Requirement>
Your copy of the lines below must match them exactly and contain no images.

--

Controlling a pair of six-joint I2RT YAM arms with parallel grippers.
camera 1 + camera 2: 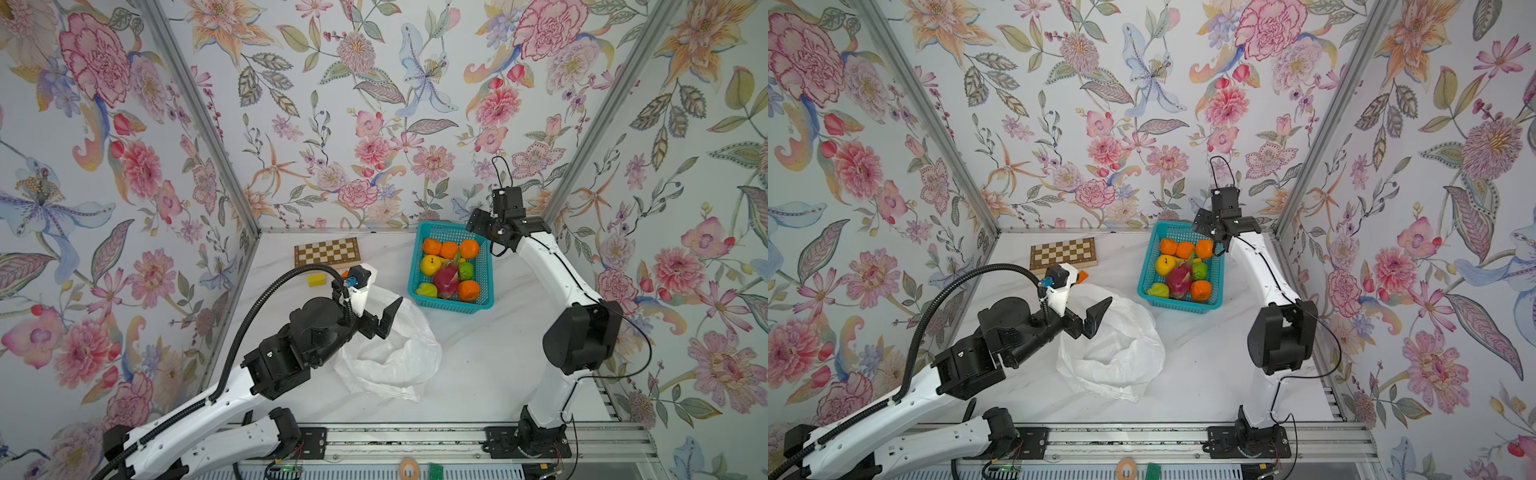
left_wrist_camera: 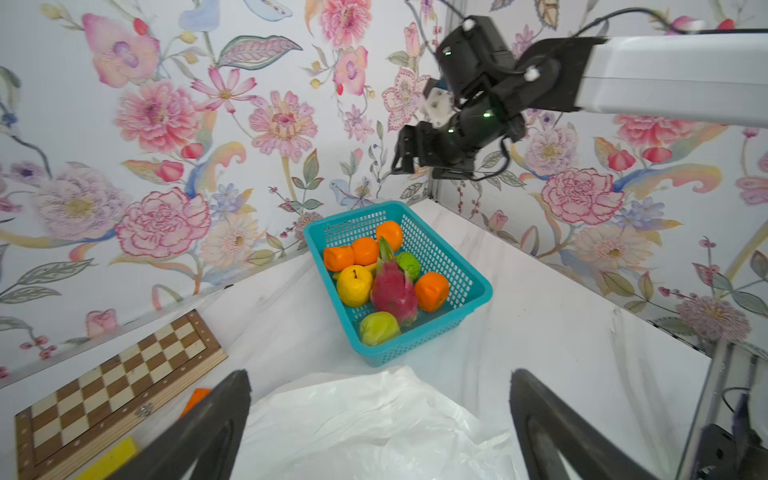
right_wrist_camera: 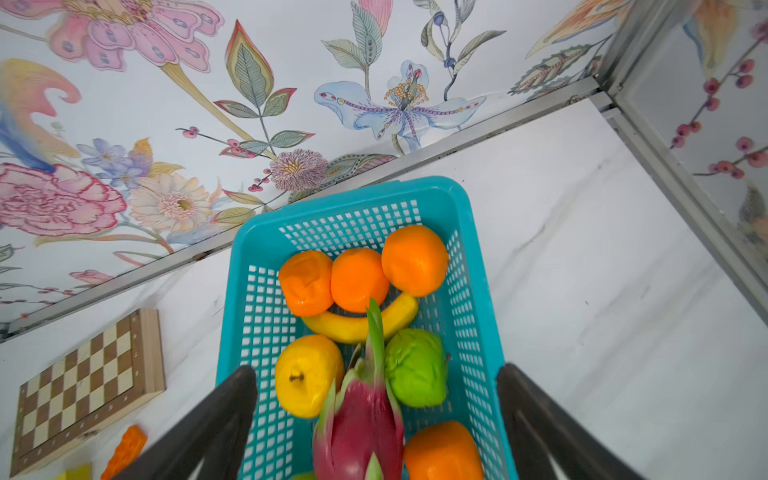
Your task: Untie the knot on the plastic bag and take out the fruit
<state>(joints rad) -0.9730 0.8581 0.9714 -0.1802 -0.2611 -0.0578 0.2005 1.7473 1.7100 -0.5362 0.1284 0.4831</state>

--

Answer to this exercise>
Controlling a pair of six-joint I2RT YAM arms with parallel grippers.
camera 1 + camera 2: 
left_wrist_camera: 
right_wrist_camera: 
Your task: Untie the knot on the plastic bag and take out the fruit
<state>(joints rad) -0.9730 0.8581 0.9714 -0.1802 -0.2611 -0.0578 0.2005 1.7473 1.7100 -0.5362 0.1284 0.4831</state>

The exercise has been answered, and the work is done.